That said,  I strongly believe that our food choices affect our mental health; this is best seen in the behavior of alcoholics, those who eat too much sugar, and in those who do not feel in control of their eating choices.   So I’d encourage anybody who’s keeping a food journal to reflect on the changes in their own coping mechanisms along with different eating choices.

Tuesday, November 10, 2009

DAY 45 THIS ALKALINE YEAR: Tough Squash

DAY 45 This Alkaline Year  Tough Squash


Do you have difficulty cutting squash before baking them?  The array in our supermarket is splendid, but I didn’t take advantage of it for a long time because the darn things were hard to cut up.  Then a friend gave me her secret: zap them for 30 seconds in the microwave.  Softens up the toughest ones, or even pumpkins, so they can be cut into baking-sized pieces.
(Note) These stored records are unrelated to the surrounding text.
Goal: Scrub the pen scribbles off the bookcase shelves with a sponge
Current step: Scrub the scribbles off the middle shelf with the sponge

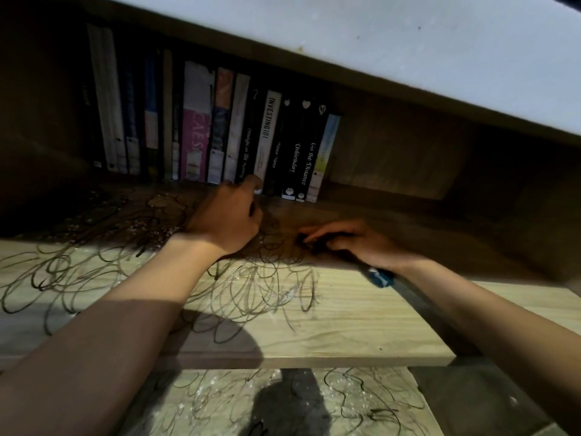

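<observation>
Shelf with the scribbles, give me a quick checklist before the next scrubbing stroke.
1. Sponge in hand: cannot tell; something blue shows under the right hand, blurred.
2. Right hand on the shelf: ok.
3. Scribbles left to scrub: not ok, many loops remain.
4. Books clear of the hands: not ok, the left hand touches their lower ends.
5. Lower shelf clean: not ok, also scribbled.
</observation>
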Motion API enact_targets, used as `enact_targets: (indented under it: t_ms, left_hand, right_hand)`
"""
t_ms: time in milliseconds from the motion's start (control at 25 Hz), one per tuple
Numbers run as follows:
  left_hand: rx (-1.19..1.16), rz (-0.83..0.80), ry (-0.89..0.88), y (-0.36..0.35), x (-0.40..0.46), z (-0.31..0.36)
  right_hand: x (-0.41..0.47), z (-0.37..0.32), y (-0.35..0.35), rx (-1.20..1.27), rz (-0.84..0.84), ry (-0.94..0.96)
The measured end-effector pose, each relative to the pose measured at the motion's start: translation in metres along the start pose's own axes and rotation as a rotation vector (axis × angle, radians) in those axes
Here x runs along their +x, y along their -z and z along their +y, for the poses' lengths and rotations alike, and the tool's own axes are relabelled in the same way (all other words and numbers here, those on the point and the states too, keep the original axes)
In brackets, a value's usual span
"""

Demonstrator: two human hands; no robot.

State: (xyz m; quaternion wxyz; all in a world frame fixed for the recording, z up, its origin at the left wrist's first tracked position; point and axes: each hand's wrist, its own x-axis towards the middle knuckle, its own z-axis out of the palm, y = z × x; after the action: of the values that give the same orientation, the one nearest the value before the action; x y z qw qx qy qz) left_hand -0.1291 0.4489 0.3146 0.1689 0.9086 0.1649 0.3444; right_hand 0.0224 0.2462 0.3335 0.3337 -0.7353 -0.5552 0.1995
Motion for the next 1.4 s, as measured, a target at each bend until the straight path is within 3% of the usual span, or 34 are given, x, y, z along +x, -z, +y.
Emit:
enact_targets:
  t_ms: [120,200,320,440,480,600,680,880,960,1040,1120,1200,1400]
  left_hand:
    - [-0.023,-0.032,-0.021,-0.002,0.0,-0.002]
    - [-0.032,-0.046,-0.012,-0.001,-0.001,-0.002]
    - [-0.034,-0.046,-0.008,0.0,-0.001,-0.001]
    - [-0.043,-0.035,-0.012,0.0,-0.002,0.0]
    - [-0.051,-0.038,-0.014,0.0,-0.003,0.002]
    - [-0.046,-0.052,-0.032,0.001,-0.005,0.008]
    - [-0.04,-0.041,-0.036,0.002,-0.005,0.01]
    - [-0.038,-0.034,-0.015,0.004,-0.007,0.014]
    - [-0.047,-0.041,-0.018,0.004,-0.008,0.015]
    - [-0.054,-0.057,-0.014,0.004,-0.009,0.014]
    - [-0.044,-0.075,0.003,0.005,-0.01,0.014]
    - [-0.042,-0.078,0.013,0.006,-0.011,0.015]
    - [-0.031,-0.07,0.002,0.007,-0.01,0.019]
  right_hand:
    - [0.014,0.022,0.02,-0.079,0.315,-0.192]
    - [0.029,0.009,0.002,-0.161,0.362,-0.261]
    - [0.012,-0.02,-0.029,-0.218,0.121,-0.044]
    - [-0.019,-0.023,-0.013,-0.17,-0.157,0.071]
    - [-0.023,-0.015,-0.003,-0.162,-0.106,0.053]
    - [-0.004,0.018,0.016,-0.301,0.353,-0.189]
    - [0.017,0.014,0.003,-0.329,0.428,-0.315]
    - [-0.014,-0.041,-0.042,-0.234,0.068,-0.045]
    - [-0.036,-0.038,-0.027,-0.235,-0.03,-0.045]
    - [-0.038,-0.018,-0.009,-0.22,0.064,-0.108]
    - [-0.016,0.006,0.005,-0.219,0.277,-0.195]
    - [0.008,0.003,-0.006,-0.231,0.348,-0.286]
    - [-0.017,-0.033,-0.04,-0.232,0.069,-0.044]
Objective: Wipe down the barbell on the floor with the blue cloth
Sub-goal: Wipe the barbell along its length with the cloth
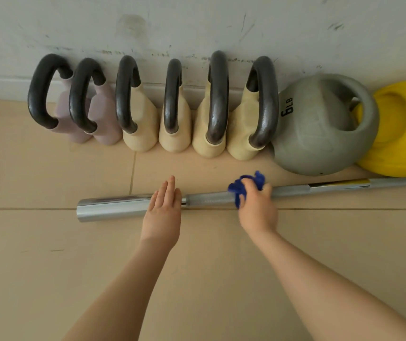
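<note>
I see the long chrome steel barbell [113, 207] lying on the beige tile floor [49, 242] across mid-frame. Left hand [163, 212], fingers straight and together, rests flat on its sleeve; right hand [256, 205] bunches the crumpled blue cloth [240, 189] against the knurled shaft

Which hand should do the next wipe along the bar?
Right. The right hand already grips the blue cloth on the barbell's knurled shaft. The left hand lies flat on the sleeve end, probably steadying it.
</note>
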A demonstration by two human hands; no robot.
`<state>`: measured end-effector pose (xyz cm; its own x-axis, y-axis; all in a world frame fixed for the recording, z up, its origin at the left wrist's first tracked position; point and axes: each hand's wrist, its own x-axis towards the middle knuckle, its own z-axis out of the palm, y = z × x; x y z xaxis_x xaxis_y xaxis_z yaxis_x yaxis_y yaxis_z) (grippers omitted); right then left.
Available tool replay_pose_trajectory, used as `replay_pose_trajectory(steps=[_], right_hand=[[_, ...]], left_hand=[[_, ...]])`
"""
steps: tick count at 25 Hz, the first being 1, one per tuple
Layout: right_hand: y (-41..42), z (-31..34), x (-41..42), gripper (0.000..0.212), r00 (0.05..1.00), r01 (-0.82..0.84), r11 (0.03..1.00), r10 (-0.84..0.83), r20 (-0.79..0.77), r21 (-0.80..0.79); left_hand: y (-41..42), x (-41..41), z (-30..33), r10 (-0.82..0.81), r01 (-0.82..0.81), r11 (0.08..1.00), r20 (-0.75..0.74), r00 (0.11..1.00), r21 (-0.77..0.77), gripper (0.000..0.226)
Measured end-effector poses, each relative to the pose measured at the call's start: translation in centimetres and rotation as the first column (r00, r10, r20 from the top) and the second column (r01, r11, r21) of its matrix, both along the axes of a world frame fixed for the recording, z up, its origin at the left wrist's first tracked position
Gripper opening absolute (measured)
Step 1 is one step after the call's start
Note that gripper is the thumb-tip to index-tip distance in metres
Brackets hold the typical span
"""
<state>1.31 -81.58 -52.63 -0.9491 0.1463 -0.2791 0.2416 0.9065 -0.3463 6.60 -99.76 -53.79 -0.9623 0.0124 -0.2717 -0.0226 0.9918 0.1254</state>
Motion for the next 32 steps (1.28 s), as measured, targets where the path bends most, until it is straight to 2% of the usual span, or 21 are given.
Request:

Winter squash are the most alkaline: Hubbard, summer, and zucchini squash are all moderately alkaline.  After baking, I often place them in the blender with spices, a little vegetable broth or, better still, coconut milk, and make a warm soup for cold evenings.  Nutmeg, cinnamon, and garam masala are my favorite spices for these tasty vegetables, also for yam soup.

DAY 44 THIS ALKALINE YEAR: Clothes Connect the Years

Today was a clothes-buying day, as two or three “events” are forming on the November and December calendars for which I’d like to look sparkly.  We have a chic establishment known as Aurora’s, which stocks gently-used clothing at very small prices.  I found a lined dress and jacket in a bronze, glittering fabric, a black overblouse flocked in velvet, and a silky orange shirt, altogether for less than $25.  I benefit, because of being slim, from the pithy saying, “This island moves on its stomach,” and its corollary, “Everybody comes here as a size 10 and leaves as a size 42”.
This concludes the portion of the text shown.